When stratifying the patients according to c-MET-expression status, univariate analysis showed that in patients with c-MET-positive cancers, SUVmax, SUVpeak, MTV, and TLG all correlated significantly with PFS (HR = 1.054, 1.068, 1.009 and 1.001, respectively; P = 0.037, 0.034, 0.013 and 0.012, respectively), and OS (HR = 1.063, 1.079, 1.015 and 1.002, respectively; P = 0.013, 0.012, 0.001 and 0.001, respectively; Table 4). However, in patients with c-MET-negative cancers, neither PFS nor OS correlated with any of the semi-quantitative PET parameters (Table 4).

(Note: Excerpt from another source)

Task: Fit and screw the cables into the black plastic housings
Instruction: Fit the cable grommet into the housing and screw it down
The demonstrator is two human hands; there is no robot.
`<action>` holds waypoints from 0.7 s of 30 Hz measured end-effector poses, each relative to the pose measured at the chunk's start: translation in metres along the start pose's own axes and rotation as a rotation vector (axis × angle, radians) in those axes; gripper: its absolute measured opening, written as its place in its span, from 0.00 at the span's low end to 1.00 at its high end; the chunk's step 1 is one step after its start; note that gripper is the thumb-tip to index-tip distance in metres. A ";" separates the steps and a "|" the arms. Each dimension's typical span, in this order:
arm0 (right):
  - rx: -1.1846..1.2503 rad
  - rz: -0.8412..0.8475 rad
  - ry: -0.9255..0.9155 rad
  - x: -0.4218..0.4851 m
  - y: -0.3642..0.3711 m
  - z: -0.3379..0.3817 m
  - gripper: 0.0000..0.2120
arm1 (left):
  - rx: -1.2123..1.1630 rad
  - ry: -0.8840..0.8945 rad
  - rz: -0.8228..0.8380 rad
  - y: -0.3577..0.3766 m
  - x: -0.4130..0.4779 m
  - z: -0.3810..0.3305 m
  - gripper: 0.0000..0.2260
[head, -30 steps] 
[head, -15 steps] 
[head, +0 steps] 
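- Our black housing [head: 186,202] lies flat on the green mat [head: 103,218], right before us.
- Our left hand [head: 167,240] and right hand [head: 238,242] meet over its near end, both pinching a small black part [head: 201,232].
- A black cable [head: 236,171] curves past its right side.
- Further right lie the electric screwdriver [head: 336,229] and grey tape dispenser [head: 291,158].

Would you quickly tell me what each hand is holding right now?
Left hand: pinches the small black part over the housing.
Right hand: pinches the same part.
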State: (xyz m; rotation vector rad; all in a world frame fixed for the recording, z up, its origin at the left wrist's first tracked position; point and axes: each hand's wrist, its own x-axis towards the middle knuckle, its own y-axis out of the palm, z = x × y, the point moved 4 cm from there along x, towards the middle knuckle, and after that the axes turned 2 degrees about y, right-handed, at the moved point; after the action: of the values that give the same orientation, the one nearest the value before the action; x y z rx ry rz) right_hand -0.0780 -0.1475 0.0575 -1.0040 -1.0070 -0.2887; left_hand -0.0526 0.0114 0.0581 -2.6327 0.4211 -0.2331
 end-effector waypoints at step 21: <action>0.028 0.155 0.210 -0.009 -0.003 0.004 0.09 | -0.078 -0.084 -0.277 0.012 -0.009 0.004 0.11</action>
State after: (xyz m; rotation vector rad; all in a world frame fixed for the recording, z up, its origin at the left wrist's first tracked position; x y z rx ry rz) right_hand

In multivariate analysis, as shown in Table 5, SUVmax and SUVpeak did not correlate with patients’ outcomes, neither with PFS nor with OS. However, MTV and TLG were independent factors in predicting the patients’ OS (HR = 1.009 and 1.003, respectively; P = 0.024 and 0.021, respectively) after correction for distant metastasis; however, these associations were not significant for PFS (HR = 1.005 and 1.001, respectively; P = 0.274 and 0.350, respectively).
In this study, we investigated the prognostic values of semi-quantitative parameters on 18F-FDG PET/CT in patients with advanced gastric cancer according to their expression status of c-MET. The volumetric parameters of gastric cancer in situ, in terms of MTV and TLG, correlated significantly with positivity of c-MET expression. In addition, significant associations between volumetric parameters and the patients’ survival outcomes were identified in patients with c-MET-positive tumors, but not in patients with c-MET-negative tumors. Furthermore, the volumetric parameters, including MTV and TLG, had prognostic value in predicting the survival outcomes of patients with c-MET-positive gastric cancers.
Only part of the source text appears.